Each specific case of butterfly mimicry involves separate evolutionary histories of at least two species, and hypotheses of character adaptation versus exaptation therefore must be tested separately for each case. The prevailing pattern reported by John Turner for Heliconius populations might or might not prevail in other groups. In each separate test of a hypothesis of adaptation, one seeks evidence capable of rejecting the claim that a hypothetically adaptive character arose gradually through accumulation of many genetic variants, each of which gave its possessors a higher net rate of converting resources into survival, growth, and/or reproduction (= “Darwinian fitness,” see chapter I.14) than did the alternatives with which it formed population-level polymorphisms.
I emphasize the importance of historical precision in formulating and testing hypotheses of adaptation because careless uses of adaptation have elicited condemnation of adaptationist studies. I agree with the critics that one must resist an analogistic tradition in which one equates as similar or equivalent the character variation and selection pressures described for distantly related species. For example, claims in sociobiological literature that one can use behavioral ecological studies of “helpers at the nest” in a bird species to explain analogous behaviors in human families must be rejected as having no historical equivalence. Evolution by natural selection depends as critically on the specific character variation produced in a population and the genetic structure of that variation as it does on environmental conditions. The kinds of phenotypic variation produced independently in different species are comparable only to the extent that homologous developmental mechanisms channel the morphological expression to a few major alternative forms in each case, as appears to occur in wing patterns of Heliconius butterflies.
Historical hypotheses of adaptation can be categorized as microevolutionary or macroevolutionary depending on the investigator’s vantage point with respect to the historical process being studied (Rose and Lauder, 1996). A microevolutionary study measures dynamics of populational polymorphisms on a generational time scale (see chapter I.17). At this scale, an investigator must distinguish natural selection per se from the genetic response of a population to natural selection. Because the relationship between genotype and phenotype is complicated by genetic dominance and epistasis and phenotypic plasticity, natural selection on phenotypic variation does not guarantee a particular genetic response of the population to selection. Agricultural geneticists are well aware that selecting for a favorable characteristic in a crop species does not always cause a corresponding genetic improvement of the population in the following generation. A macroevolutionary study, by contrast, begins with the knowledge that a particular evolutionary change, as inferred by phylogenetic analysis, has occurred (see chapter I.16). The unanswered question is whether the organismal variation and environmental contexts of a particular character transition are compatible with a specific selective explanation. For example, one can reject the macroevolutionary hypothesis that bird feathers evolved by natural selection for utility in flight because the fossil record shows that evolution of feathers preceded evolution of flight in birds. The utility of feathers for flight in living birds is therefore an exaptation, although details of the size and shape of wing feathers in particular species might constitute adaptations for flight evolved more recently in the species’ evolutionary histories.
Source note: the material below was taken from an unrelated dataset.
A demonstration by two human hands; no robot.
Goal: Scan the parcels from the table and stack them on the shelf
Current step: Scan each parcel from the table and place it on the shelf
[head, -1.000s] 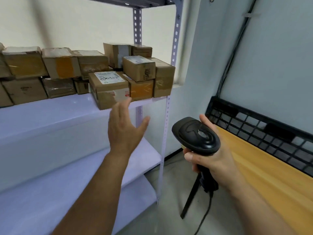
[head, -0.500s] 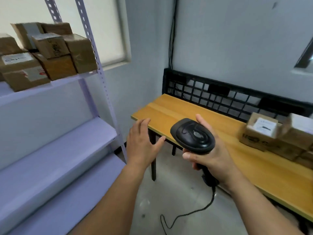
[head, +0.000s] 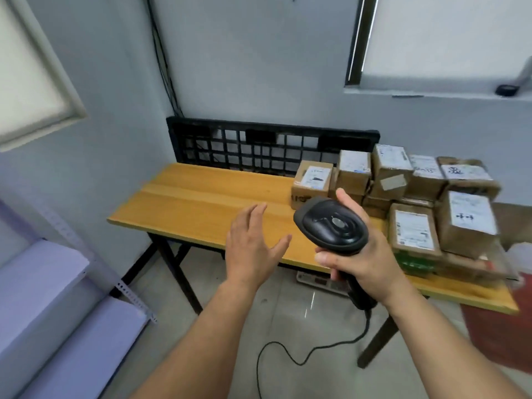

Figure 1. Evolution of shared antipredatory warning patterns by multiple geographic races of Heliconius melpomene (left) and H. erato (right) as interpreted by John R. G. Turner. Numbered areas on each map (top) indicate geographic distributions of corresponding numbered wing patterns below the map. Four inferred ancestral wing patterns (A–D) also are shown for each species. Tree diagrams show genetic substitutions of major effect that transform one color pattern to another by adding or subtracting large areas of pigmentation. Shared developmental constraints by these species likely underlie their parallel, saltational origin of the same major patterns; subsequent fine-tuning of the match between patterns of geographically codistributed races occurs by polygenic changes compatible with an interpretation of gradual adaptive evolution. (After Turner, J.R.G. 1981. Adaptation and evolution in Heliconius: A defense of neoDarwinism. Annual Review of Ecology and Systematics 12: 99–121. © 1981 by Annual Reviews, www.annualreviews.org. Used with permission.)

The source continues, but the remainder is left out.